● Task goal: Transcribe, leaving out every picture, the lines that run from the start of the listing below through the line with "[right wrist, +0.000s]".
[Collected material — start]
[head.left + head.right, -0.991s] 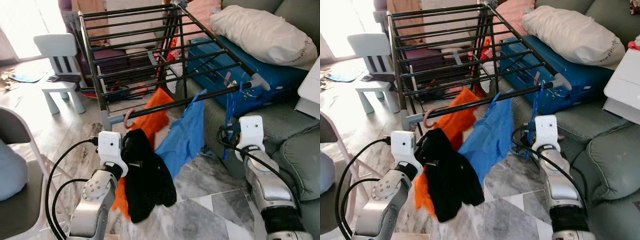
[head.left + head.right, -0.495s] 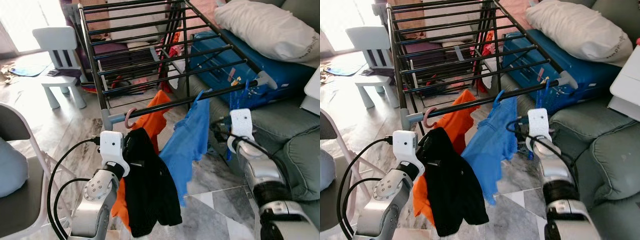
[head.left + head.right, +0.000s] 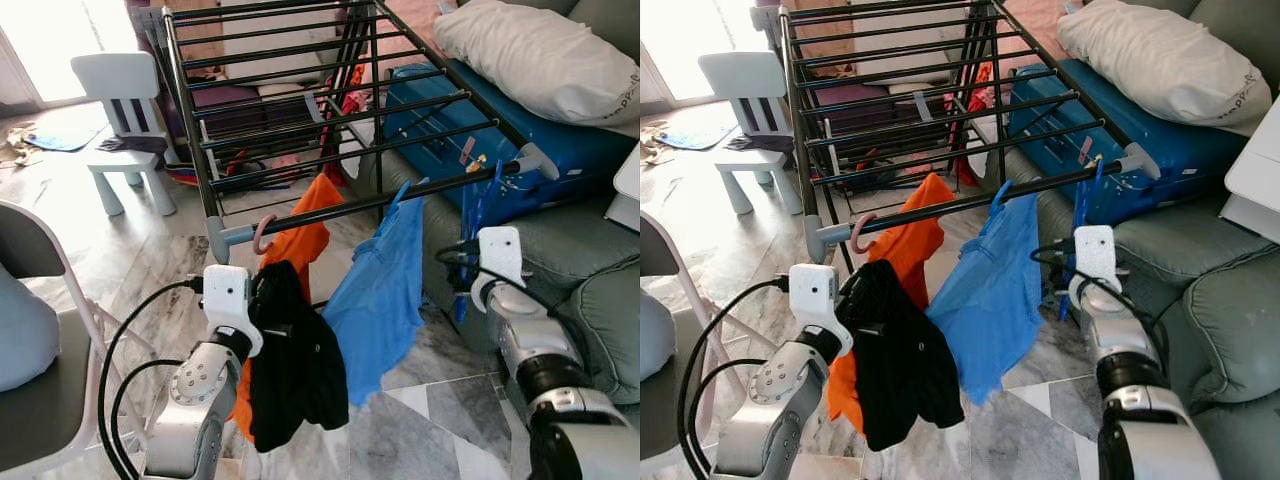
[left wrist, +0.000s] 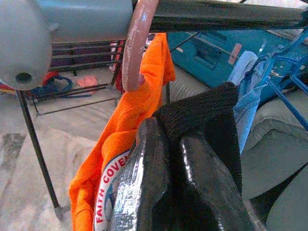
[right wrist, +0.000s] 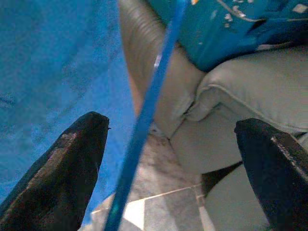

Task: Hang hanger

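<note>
Right gripper [image 5: 168,159] now lower, fingers spread around empty blue hanger [image 3: 1083,215] dangling vertically from rail [image 3: 980,198]; left gripper [image 4: 185,192] clenched on black garment [image 3: 290,370]

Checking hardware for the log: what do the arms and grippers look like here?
Both arms are silver metal with rounded joint housings. Each wrist carries a white boxy camera module. Black cables loop loosely off the left arm and bunch at the right arm's wrist. The left gripper and right gripper each have two long black fingers, glossy and scuffed.
</note>
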### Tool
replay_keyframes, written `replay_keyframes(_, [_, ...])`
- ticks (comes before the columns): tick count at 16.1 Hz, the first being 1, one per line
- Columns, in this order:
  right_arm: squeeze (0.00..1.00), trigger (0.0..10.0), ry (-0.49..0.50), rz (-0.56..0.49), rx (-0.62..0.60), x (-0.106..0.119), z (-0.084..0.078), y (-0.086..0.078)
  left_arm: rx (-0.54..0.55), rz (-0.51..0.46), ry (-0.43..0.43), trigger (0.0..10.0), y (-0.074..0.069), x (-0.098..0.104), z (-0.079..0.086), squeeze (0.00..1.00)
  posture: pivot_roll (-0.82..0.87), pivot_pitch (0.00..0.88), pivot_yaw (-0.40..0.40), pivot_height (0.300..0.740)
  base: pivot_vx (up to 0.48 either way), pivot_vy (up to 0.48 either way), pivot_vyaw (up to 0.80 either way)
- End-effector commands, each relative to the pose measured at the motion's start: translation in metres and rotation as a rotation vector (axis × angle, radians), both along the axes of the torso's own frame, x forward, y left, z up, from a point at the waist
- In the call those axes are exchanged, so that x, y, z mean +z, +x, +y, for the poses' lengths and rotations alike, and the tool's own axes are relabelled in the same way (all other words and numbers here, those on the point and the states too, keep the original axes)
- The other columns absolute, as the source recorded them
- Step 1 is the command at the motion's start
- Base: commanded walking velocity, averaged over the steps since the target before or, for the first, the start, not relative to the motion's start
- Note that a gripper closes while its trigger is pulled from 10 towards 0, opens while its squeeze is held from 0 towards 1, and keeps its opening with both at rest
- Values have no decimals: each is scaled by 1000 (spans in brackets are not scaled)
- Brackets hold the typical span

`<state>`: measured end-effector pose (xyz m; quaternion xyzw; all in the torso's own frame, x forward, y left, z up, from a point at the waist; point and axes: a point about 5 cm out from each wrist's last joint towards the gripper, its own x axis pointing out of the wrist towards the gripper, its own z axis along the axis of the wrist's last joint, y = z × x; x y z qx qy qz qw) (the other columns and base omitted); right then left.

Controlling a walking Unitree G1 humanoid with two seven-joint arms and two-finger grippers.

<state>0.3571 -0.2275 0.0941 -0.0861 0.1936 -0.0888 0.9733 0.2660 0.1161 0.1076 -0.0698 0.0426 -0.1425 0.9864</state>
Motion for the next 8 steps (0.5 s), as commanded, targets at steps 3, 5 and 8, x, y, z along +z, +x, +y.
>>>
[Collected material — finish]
● Problem solution:
[head.left + head.right, -0.991s] 
[head.left + head.right, -0.495s] 
[head.left + head.right, +0.000s] 
[left wrist, +0.000s] 
[right wrist, +0.000s] 

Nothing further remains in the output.